The other problem is that every one of those abilities and all the equipment that you want to use has strict minimum statistics assigned to them, and if you haven’t levelled your character up properly first then, tough, no dice for you. In the early half of Elex II this comes across as brutally punitive, as it all but requires that you to have a full spreadsheet of those minimum requirements in front of you before you start assigning attribute points. In the latter half of the game, these restrictions hardly matter any longer, since your gains in attribute points far outpace the rate at which minimum requirements for new abilities and pieces of equipment grow. The entire game would have been better off without any of this pointless system dragging the whole thing down into a min-max player’s wet dream (but something almost no one else is going to care about).

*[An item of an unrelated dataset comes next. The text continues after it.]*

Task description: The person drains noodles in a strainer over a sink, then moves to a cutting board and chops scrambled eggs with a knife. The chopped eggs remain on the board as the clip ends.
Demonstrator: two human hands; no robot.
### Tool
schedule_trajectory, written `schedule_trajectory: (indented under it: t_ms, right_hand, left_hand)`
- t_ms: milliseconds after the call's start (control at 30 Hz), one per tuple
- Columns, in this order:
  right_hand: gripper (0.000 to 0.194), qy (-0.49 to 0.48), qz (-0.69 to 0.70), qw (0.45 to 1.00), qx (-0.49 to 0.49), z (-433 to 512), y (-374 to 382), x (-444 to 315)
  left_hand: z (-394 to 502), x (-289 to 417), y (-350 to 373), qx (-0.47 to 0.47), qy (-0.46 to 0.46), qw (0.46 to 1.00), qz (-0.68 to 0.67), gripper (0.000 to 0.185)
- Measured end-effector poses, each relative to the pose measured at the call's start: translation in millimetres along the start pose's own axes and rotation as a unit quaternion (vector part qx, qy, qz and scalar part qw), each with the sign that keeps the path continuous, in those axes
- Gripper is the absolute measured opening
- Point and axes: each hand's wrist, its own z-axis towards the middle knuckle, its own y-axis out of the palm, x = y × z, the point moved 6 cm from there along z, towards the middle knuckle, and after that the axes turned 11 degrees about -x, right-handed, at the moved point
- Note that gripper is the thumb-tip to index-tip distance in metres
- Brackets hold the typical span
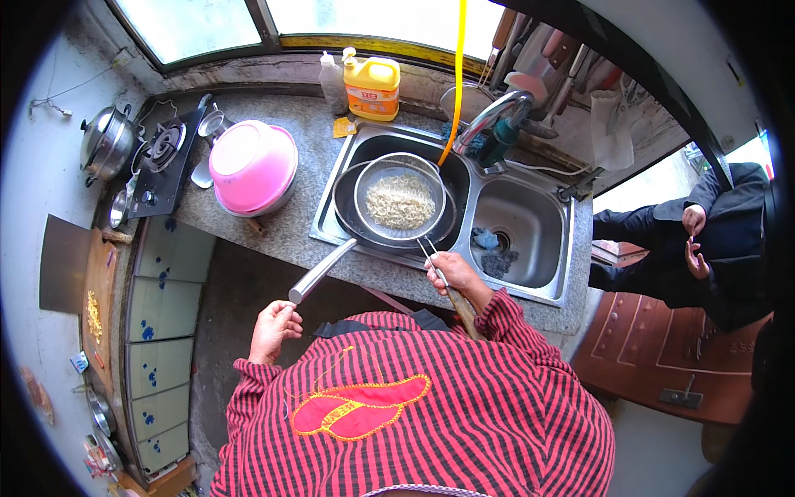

Even that’s ultimately part of the charm of Elex II though, because it was a game made by RPG enthusiasts for RPG enthusiasts, and min-maxing is, ultimately, a big part of this community. Though the game comes across as an impenetrable club members-only experience at times, the creativity and energy behind it is impossible to deny. Frankly, I would rather play something like this, bugs and all, than something overproduced and so safe that it puts me to sleep.